- WORK REQUEST
Only one stretch of the records below should be repeated. It starts with the line containing "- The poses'" and goes on through the line containing "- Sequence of", exactly as written.

- RECORDS SHOWN
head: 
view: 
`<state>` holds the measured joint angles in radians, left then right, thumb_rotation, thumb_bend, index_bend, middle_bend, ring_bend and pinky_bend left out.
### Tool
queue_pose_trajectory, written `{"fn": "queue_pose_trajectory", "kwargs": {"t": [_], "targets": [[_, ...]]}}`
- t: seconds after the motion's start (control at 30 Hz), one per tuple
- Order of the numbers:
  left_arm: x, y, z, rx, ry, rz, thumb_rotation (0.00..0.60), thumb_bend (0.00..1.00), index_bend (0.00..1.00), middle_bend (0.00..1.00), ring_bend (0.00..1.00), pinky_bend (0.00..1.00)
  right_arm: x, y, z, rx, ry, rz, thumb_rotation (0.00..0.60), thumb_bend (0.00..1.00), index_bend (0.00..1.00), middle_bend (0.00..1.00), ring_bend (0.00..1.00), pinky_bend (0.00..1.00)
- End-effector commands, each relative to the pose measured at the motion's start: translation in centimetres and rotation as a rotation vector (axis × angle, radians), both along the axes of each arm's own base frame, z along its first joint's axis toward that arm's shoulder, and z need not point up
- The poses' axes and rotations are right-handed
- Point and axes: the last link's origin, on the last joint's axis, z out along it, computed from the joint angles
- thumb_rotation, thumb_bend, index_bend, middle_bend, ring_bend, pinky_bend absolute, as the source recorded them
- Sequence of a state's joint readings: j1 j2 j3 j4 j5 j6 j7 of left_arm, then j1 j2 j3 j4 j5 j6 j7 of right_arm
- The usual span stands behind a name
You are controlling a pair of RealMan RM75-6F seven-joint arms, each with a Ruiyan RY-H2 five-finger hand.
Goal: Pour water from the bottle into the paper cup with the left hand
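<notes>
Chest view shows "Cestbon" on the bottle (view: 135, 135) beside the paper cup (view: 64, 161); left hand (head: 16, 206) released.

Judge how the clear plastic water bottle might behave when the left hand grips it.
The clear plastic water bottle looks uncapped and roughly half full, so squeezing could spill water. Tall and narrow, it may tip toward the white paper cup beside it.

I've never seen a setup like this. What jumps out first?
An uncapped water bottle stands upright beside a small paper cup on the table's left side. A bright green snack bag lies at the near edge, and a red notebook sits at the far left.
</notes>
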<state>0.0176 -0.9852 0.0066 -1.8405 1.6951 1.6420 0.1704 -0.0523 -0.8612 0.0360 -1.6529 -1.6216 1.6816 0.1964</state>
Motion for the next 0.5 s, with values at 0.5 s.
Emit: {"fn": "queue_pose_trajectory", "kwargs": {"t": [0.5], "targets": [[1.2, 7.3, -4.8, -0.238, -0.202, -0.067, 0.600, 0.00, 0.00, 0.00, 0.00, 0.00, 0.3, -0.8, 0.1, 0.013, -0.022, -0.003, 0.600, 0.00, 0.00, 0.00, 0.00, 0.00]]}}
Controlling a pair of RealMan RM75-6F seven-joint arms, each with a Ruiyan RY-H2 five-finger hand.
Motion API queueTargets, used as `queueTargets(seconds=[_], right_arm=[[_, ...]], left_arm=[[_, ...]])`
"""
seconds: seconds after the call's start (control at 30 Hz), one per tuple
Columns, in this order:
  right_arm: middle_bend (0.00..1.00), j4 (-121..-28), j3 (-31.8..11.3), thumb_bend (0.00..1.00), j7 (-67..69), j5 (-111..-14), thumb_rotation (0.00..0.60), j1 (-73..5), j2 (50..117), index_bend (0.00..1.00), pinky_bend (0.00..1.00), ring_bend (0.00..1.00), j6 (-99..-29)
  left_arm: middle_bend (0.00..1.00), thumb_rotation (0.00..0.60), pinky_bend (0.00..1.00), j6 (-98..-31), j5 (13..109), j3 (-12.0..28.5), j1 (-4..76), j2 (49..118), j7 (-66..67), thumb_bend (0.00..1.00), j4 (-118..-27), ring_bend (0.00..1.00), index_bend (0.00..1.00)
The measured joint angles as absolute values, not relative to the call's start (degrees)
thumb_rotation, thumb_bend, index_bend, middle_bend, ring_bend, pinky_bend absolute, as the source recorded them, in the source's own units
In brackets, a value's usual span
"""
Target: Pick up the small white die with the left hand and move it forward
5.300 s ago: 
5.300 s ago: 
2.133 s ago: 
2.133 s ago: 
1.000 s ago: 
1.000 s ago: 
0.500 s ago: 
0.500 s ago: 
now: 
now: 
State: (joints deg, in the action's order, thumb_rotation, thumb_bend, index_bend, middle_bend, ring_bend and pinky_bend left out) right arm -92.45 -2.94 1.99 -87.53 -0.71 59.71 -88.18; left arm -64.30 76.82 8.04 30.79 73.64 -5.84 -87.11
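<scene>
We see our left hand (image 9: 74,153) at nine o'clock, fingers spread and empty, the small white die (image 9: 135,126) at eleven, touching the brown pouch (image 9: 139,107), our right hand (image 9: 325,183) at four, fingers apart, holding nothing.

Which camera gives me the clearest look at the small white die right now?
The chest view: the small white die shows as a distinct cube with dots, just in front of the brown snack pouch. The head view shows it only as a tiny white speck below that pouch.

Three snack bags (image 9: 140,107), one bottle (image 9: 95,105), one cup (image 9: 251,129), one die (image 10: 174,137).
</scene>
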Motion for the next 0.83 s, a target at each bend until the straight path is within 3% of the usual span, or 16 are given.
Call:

- ANSWER
- The poses' axes and rotations are right-handed
- Point and axes: the last link's origin, on the last joint's axis, z out along it, computed from the joint angles
- thumb_rotation, thumb_bend, index_bend, middle_bend, ring_bend, pinky_bend absolute, as the source recorded them
- Sequence of a state's joint readings: j1 j2 j3 j4 j5 j6 j7 of left_arm, then j1 j2 j3 j4 j5 j6 j7 of right_arm

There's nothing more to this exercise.